*PROBLEM DESCRIPTION:*
Below are entries; output exactly the lines from the one with "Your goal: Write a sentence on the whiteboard" to the one with "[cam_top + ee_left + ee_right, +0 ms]", both included, and nothing else.

[Records excerpted from a collection]
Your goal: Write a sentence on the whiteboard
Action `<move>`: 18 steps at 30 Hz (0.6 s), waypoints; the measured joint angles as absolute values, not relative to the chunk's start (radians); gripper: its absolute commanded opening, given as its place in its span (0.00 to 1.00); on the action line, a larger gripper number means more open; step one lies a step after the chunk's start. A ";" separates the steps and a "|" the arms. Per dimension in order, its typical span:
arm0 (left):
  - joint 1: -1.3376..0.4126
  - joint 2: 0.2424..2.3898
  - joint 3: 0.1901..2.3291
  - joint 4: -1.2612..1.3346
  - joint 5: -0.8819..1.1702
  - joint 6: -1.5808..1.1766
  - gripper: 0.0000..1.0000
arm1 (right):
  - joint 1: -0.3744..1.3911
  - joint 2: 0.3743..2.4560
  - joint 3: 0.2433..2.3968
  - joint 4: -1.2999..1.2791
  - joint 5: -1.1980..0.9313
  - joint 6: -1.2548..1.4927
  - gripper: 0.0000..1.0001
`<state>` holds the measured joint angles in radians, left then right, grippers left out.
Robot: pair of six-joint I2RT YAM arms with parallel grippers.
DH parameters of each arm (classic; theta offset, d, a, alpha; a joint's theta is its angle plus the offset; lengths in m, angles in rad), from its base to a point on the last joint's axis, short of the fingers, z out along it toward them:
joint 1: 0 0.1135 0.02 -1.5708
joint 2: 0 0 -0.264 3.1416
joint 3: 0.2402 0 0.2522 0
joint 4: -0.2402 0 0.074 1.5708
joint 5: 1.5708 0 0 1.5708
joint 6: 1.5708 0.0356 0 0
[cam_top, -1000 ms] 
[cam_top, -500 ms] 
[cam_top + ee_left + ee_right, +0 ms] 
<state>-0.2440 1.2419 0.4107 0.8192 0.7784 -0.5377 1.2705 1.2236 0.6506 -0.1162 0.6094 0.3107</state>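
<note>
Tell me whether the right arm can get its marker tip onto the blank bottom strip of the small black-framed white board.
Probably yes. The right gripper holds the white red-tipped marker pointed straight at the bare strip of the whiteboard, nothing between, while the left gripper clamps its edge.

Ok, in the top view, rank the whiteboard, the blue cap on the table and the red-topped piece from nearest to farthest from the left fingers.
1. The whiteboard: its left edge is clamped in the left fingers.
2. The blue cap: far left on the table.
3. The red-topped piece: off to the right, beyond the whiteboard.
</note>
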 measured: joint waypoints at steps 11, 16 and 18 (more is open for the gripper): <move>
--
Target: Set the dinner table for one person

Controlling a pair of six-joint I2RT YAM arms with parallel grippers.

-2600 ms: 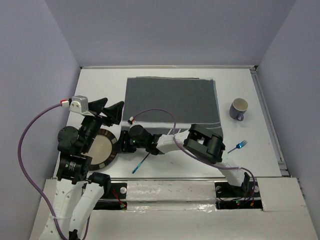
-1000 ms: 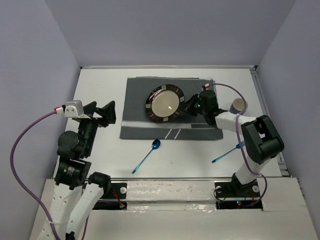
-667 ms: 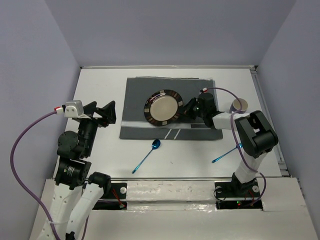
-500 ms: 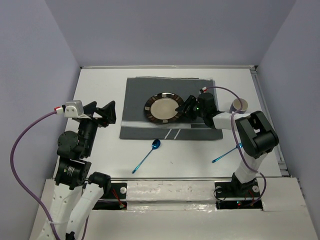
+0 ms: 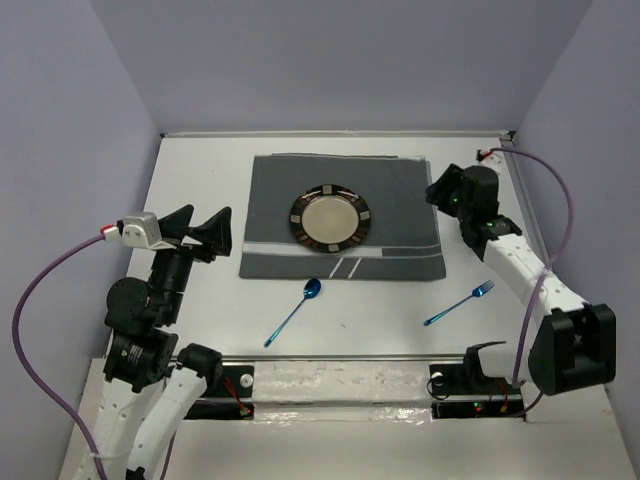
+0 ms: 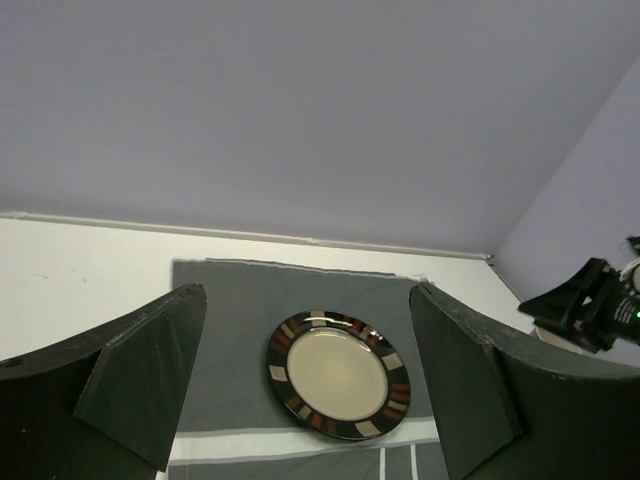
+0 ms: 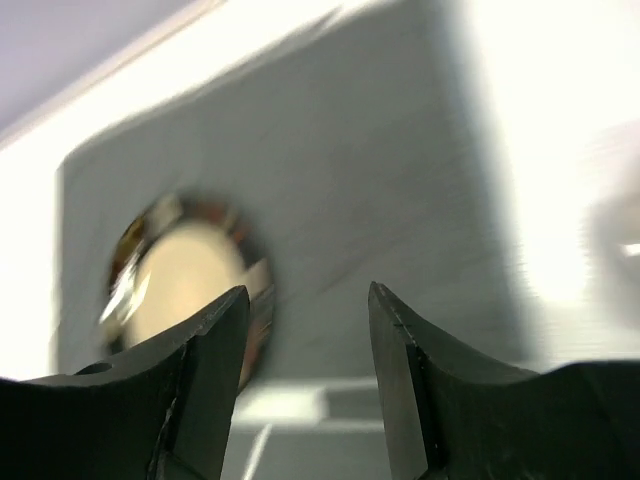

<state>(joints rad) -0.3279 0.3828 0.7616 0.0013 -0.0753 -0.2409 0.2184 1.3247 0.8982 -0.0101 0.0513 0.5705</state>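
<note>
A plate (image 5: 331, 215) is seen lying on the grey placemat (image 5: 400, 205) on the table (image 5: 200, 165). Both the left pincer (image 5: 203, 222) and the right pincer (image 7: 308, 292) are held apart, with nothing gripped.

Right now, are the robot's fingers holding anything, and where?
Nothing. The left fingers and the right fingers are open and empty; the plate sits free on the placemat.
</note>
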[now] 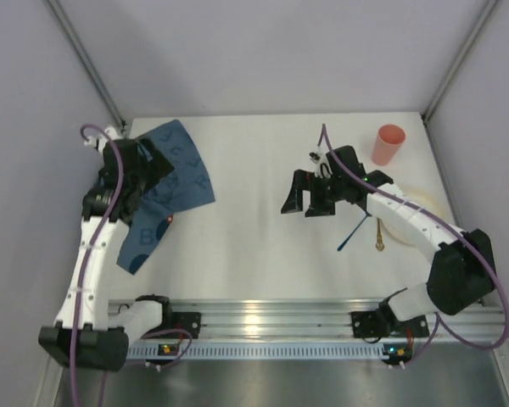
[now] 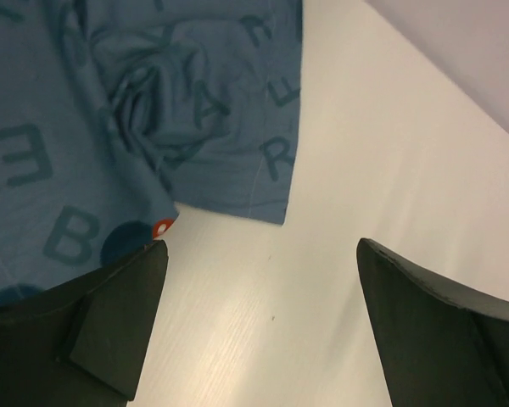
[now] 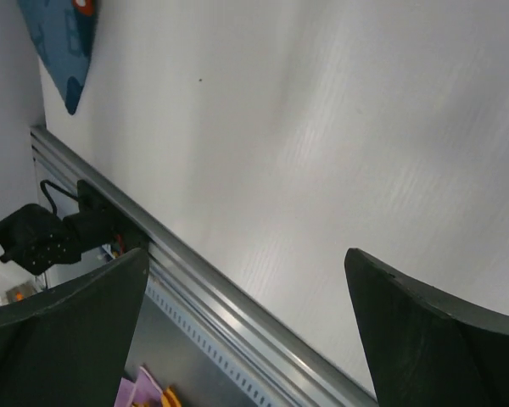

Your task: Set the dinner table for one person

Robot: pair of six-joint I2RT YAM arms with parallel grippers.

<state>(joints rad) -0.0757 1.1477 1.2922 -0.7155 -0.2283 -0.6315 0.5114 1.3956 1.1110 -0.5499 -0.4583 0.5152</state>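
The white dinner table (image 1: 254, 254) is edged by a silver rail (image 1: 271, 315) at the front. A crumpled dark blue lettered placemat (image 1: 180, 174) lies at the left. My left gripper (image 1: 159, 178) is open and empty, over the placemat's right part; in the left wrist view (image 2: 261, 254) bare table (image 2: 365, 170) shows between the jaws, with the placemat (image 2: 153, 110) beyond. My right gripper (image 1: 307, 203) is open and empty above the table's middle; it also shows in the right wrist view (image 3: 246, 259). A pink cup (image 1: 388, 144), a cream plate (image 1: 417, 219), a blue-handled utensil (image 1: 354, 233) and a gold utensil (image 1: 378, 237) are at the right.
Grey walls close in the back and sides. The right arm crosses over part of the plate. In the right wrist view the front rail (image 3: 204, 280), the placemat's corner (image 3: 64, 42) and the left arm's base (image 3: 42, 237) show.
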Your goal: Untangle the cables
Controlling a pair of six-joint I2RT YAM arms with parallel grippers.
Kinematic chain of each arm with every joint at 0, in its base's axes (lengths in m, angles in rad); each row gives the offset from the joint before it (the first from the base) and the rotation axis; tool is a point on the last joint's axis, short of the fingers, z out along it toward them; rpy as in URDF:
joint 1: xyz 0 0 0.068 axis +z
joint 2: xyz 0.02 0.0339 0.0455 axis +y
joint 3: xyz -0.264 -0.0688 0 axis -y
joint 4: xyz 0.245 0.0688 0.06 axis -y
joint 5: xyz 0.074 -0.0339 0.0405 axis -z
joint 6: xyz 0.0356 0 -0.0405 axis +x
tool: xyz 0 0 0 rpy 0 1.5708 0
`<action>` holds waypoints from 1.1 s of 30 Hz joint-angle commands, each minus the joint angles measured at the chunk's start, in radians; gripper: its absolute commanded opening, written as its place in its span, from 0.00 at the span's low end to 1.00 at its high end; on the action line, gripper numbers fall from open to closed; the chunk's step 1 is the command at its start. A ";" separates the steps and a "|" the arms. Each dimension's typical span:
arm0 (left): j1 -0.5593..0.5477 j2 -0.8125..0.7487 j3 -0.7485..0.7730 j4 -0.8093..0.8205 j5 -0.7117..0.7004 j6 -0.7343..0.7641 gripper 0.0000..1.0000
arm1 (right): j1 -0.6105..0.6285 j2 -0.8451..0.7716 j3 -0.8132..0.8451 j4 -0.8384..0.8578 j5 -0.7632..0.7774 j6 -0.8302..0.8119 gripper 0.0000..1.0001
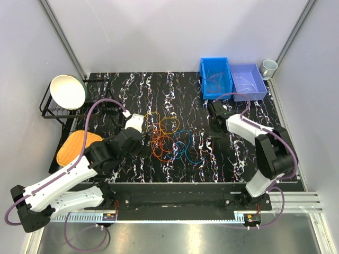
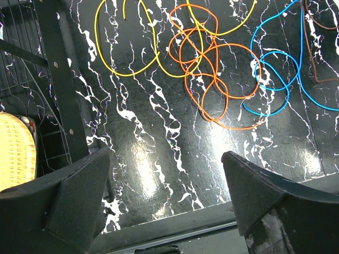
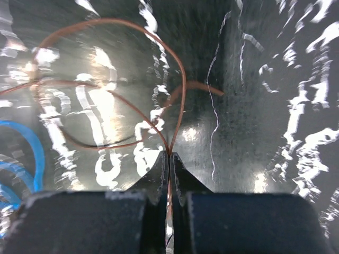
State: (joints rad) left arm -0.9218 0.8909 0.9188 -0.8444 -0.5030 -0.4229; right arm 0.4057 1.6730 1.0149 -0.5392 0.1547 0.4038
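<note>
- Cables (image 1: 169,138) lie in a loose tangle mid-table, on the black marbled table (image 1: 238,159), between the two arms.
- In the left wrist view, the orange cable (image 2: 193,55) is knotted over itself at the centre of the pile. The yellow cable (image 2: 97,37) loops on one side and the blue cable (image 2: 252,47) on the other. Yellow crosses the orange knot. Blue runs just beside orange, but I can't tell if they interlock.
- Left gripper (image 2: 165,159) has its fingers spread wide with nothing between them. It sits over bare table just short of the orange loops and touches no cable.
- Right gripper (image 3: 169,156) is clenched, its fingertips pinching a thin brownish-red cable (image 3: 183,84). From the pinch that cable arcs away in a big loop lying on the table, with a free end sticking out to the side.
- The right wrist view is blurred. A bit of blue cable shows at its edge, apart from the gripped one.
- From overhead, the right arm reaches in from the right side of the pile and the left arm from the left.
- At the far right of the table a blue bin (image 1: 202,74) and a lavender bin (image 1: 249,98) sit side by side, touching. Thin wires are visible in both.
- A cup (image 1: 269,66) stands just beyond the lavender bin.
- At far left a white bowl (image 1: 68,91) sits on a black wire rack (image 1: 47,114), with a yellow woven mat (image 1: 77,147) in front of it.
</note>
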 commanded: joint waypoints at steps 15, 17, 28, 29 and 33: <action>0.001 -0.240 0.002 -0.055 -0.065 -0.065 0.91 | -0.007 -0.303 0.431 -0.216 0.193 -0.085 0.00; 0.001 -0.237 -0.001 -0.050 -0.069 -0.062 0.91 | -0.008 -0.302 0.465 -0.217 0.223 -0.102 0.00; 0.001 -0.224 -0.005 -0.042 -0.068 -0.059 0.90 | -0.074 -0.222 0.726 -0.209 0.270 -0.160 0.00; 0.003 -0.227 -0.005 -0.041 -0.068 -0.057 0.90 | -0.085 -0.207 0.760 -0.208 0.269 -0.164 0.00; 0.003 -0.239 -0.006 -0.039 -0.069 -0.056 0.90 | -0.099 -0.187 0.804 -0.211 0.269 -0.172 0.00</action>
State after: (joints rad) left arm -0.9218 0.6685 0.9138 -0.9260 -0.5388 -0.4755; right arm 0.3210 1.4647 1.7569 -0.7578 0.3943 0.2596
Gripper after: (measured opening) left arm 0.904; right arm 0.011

*SOLUTION TO THE EXERCISE:*
Your goal: Write a sentence on the whiteboard
Action `<move>`: 18 steps at 30 Hz (0.6 s), waypoints; the measured joint angles as absolute values, not relative to the chunk's start (radians); gripper: its absolute commanded opening, given as its place in its span (0.00 to 1.00); on the action line, a larger gripper number means more open; step one lies a step after the chunk's start. A ";" separates the steps and a "|" the arms. Per dimension in order, its typical span:
arm0 (left):
  - joint 1: -1.3376..0.4126
  - joint 2: 0.2424..2.3898
  - joint 3: 0.1901..2.3291
  - joint 4: -1.2612..1.3346
  - joint 5: -0.8819..1.1702
  - joint 6: -1.5808..1.1766
  - gripper: 0.0000..1.0000
arm1 (right):
  - joint 1: -0.3744..1.3911
  - joint 2: 0.3743..2.4560
  - joint 3: 0.2433..2.3968
  - joint 4: -1.2999..1.2791
  - joint 5: -1.1980..0.9313
  - joint 6: -1.2548..1.4927
  - gripper: 0.0000..1.0001
`<state>` holds the measured joint angles in radians, left then right, grippers left out.
Robot: pair of six-joint I2RT YAM arms with parallel grippers.
DH parameters of each arm (classic; theta offset, d, a, alpha; a joint's theta is its angle plus the offset; lengths in m, angles in rad), from its base to a point on the last joint's axis, short of the fingers, z out along it toward them:
joint 1: 0 0.1135 0.02 -1.5708
joint 2: 0 0 -0.264 3.1416
joint 3: 0.2402 0 0.2522 0
joint 4: -0.2402 0 0.074 1.5708
joint 5: 1.5708 0 0 1.5708
joint 6: 1.5708 0.0356 0 0
[cam_top, -1000 ms] 
[cam_top, -500 ms] 
[cam_top + ee_left + ee_right, +0 ms] 

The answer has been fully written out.